● Aim of the task
Which lines run from the start of the data below to the line containing "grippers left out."? Set them down exactly, with none added.

● The data
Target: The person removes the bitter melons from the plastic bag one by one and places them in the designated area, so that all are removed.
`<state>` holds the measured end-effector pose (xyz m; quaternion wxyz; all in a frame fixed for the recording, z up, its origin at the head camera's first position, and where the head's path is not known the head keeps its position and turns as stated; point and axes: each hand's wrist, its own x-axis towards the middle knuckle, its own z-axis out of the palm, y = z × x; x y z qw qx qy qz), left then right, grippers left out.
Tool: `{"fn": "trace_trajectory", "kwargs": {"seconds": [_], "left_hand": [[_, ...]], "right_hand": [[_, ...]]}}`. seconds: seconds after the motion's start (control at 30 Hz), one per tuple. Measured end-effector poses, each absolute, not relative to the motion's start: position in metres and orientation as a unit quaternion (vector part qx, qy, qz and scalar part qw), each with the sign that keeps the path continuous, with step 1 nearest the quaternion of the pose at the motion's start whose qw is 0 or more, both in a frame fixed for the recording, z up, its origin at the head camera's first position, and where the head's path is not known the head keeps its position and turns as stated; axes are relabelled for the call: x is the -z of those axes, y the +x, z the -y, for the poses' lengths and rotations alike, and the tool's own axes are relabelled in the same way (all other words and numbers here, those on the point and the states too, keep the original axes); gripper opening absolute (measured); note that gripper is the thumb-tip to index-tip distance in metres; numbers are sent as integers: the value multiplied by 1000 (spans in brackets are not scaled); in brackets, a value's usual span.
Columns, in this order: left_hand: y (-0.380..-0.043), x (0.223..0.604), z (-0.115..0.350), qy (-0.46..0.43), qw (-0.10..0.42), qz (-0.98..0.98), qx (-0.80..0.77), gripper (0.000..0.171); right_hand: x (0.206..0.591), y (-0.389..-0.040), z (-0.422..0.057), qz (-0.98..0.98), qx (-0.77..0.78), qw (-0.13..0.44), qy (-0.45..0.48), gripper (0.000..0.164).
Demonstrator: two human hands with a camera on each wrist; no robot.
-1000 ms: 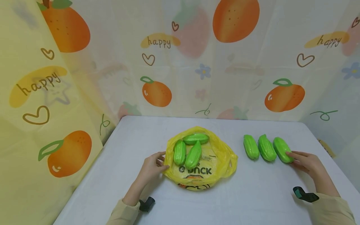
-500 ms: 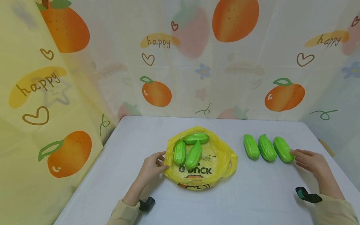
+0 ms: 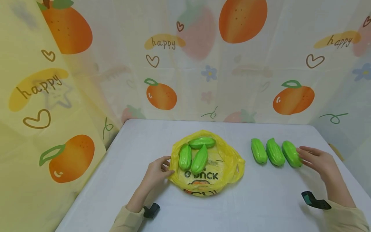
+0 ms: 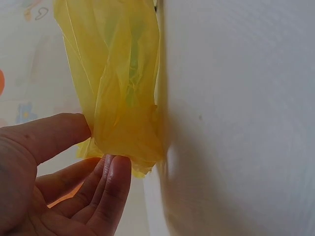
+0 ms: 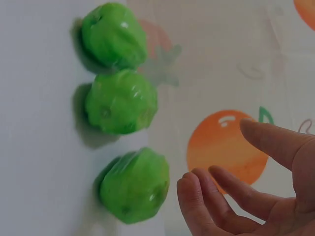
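A yellow plastic bag with black lettering stands with its mouth up on the table. Inside it lie three glossy green ridged gourds, one of them a front gourd. My left hand pinches the bag's left side, thumb and fingers on the yellow film in the left wrist view. Three similar gourds lie in a row on the right: a left gourd, a middle gourd and a right gourd. My right hand is beside the right gourd, fingers spread and, in the right wrist view, apart from it.
A white table carries everything. Behind it hangs a fruit-patterned curtain, which also closes off the left and right sides. A black wrist device sits at the left wrist, another black device at the right.
My right hand leaves the right gourd it was touching, pulls back slightly, then rises a little along its right side. The left hand and bag stay put.
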<state>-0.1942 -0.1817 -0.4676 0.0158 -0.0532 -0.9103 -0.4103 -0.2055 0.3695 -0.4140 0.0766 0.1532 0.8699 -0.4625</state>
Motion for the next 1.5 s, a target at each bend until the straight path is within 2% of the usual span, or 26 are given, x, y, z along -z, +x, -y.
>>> {"fn": "trace_trajectory", "kwargs": {"seconds": [0.57, 1.27, 1.5], "left_hand": [[-193, 468, 182, -55, 7, 911, 409, 55], [-190, 470, 180, -57, 10, 906, 419, 55], [-191, 469, 181, -54, 11, 906, 419, 55]], "right_hand": [[396, -217, -307, -880, 468, 42, 74, 77], [404, -241, -230, -839, 539, 79, 4, 72], [405, -248, -207, -836, 540, 93, 16, 72]]}}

● Task result
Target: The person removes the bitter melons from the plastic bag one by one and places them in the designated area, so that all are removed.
`<state>` holds the measured end-effector pose (xyz m; quaternion wxyz; all in a frame fixed for the recording, z up, its origin at the head camera's first position, and where the head's path is not known the head keeps its position and turns as stated; point and axes: each hand's wrist, its own x-axis towards the middle knuckle, its own z-axis out of the palm, y = z × x; x y z qw qx qy qz), left then right, grippers left out.

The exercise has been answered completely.